EXERCISE REQUIREMENTS — Only lines that contain the string "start" should be returned from the material below.

COLLECTED DATA —
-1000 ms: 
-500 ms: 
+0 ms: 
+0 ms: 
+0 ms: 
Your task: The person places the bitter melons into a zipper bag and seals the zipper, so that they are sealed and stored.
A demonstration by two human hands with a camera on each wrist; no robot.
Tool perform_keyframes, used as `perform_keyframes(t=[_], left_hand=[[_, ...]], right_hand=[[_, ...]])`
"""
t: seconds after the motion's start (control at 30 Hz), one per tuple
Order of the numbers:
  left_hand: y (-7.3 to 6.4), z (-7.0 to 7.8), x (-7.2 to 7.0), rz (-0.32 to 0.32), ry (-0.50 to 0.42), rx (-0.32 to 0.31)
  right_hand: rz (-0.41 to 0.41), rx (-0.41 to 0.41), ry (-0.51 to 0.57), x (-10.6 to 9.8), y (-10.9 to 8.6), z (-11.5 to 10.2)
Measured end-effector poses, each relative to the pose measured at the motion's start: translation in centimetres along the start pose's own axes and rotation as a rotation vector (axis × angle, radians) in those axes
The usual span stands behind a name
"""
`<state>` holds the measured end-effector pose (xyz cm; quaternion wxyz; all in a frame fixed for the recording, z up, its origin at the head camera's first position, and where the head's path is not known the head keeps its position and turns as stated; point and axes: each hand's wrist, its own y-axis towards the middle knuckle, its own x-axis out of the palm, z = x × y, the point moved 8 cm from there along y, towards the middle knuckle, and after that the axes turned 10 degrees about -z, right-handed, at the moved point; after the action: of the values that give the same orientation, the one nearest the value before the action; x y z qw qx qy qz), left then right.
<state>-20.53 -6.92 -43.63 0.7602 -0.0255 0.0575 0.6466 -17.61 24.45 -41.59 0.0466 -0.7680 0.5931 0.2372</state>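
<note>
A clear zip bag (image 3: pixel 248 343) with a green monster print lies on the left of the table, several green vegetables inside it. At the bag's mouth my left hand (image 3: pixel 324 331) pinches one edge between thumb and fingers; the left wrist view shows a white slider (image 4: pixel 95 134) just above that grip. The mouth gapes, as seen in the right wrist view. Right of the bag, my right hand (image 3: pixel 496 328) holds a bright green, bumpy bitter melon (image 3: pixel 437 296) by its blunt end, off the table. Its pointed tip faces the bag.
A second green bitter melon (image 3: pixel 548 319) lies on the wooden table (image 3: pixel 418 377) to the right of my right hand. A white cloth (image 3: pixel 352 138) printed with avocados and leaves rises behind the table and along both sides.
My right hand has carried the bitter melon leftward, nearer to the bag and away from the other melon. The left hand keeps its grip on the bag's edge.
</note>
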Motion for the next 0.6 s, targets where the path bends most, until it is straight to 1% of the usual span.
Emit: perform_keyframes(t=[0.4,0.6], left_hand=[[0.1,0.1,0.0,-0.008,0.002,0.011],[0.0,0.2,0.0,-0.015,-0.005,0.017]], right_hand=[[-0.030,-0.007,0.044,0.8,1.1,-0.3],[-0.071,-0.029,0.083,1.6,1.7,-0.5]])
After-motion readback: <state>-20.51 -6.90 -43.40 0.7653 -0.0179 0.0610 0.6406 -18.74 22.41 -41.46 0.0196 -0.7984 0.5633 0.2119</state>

COMPLETED EXERCISE —
t: seconds after the motion's start (control at 30 Hz), one per tuple
Measured end-effector poses, each relative to the pose measured at the motion's start: translation in centimetres along the start pose's own axes and rotation as a rotation vector (axis × angle, radians) in those axes

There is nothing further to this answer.